* _Task brief_
Select from the data all lines with the word "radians".
────────────────────────────────────────
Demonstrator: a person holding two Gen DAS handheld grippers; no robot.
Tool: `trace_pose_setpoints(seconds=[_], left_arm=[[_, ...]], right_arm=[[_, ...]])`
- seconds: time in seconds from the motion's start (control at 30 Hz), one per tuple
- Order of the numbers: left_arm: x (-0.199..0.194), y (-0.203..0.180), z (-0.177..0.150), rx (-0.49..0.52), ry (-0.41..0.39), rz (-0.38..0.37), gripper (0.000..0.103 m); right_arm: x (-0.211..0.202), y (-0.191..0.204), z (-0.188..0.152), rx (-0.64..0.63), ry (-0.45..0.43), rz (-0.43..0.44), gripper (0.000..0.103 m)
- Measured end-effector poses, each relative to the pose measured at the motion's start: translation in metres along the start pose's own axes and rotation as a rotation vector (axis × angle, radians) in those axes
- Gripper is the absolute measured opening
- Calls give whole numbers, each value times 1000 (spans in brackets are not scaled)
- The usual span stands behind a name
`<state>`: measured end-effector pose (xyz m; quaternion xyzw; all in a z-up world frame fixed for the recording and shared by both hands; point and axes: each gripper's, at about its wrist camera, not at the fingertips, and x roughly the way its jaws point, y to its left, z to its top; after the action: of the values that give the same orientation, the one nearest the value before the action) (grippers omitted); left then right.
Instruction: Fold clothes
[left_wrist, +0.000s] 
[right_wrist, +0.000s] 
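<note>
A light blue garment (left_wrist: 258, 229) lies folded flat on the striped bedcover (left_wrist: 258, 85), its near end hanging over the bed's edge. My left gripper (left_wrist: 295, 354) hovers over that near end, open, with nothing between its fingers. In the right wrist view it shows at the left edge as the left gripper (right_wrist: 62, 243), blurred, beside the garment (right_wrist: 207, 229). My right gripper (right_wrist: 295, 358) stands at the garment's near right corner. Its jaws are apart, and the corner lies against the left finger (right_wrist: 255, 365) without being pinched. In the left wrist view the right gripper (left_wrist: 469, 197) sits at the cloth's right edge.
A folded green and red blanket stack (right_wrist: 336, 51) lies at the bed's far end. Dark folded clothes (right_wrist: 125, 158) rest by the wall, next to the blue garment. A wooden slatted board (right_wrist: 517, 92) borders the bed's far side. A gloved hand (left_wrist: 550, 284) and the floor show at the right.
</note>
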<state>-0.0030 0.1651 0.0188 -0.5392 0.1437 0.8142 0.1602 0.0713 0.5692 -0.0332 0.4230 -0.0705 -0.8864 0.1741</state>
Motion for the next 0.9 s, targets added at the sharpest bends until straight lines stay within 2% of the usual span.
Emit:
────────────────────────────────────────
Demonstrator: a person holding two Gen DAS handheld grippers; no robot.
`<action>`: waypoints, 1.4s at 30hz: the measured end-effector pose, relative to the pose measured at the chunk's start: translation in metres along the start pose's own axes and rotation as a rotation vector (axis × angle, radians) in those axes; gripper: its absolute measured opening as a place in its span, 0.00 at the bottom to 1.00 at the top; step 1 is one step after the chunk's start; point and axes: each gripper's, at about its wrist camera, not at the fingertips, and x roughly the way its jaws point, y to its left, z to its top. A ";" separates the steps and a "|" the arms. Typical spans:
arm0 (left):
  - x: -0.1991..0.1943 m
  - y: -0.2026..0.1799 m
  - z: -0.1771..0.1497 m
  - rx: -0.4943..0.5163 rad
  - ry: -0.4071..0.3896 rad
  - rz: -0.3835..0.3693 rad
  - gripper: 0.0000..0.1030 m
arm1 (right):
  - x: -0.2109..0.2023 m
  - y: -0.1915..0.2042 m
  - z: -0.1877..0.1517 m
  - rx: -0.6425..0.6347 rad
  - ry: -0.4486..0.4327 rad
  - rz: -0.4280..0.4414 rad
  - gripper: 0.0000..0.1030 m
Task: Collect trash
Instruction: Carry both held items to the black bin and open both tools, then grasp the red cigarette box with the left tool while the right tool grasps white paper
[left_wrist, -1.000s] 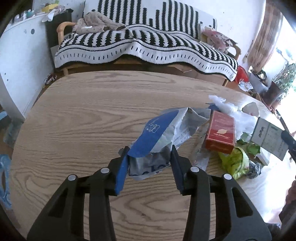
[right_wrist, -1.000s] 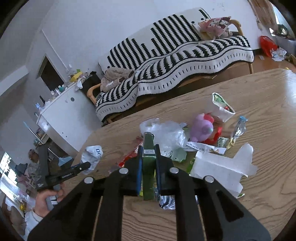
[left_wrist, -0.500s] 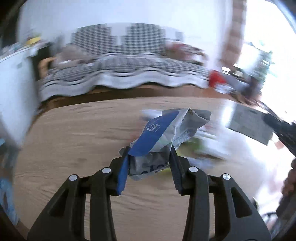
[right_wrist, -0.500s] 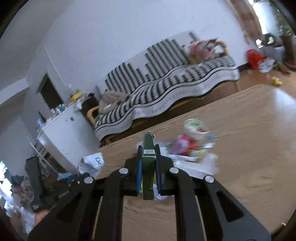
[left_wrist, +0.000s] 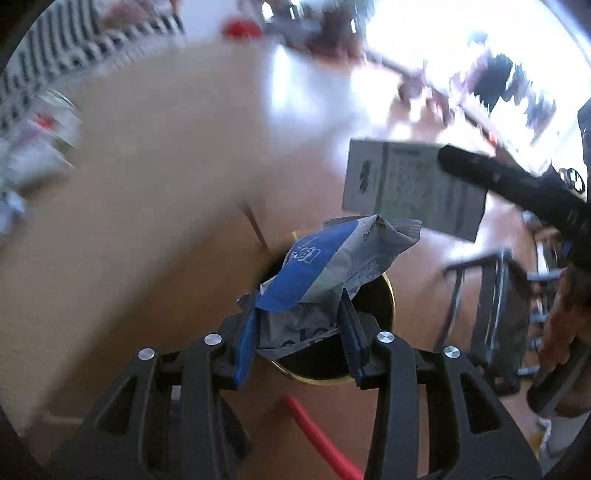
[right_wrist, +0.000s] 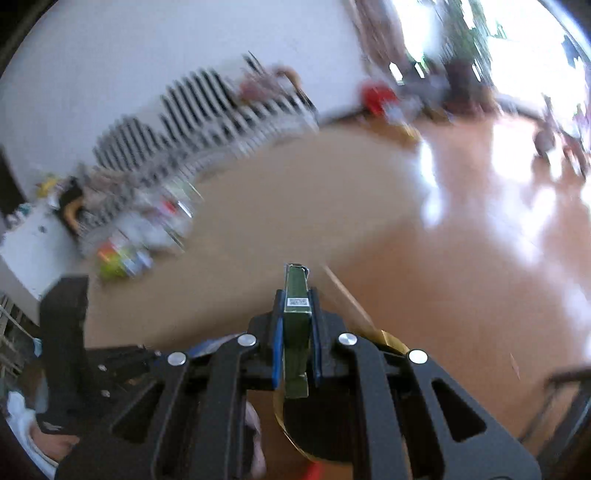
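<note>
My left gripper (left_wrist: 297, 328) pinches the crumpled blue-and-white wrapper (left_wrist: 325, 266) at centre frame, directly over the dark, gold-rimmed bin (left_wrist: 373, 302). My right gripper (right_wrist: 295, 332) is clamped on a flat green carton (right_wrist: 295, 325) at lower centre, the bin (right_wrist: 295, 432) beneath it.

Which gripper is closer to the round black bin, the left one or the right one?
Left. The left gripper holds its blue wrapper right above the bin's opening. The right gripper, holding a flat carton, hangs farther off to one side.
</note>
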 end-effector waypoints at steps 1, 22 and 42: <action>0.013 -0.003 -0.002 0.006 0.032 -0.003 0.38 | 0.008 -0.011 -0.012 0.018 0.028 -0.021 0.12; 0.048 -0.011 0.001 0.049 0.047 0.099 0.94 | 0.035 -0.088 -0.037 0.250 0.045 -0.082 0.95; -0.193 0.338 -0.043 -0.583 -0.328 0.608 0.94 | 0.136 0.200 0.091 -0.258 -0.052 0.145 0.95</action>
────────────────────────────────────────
* _Exercise result_
- Measured end-effector poses, each relative to the pose measured at the motion's start: translation in metres along the start pose's own axes and rotation as a rotation vector (axis × angle, radians) in those axes
`<action>`: waypoints, 1.4s at 30hz: the measured end-effector pose, relative to the pose measured at the chunk's start: translation in metres along the start pose's own axes and rotation as a rotation vector (axis × angle, radians) in those axes; gripper: its absolute measured opening as a place in its span, 0.00 at the bottom to 1.00 at the top; step 1 is one step after the chunk's start; point and axes: each gripper's, at about its wrist camera, not at the fingertips, and x roughly the way its jaws point, y to its left, z to its top. A ";" separates the steps and a "|" the arms. Typical spans:

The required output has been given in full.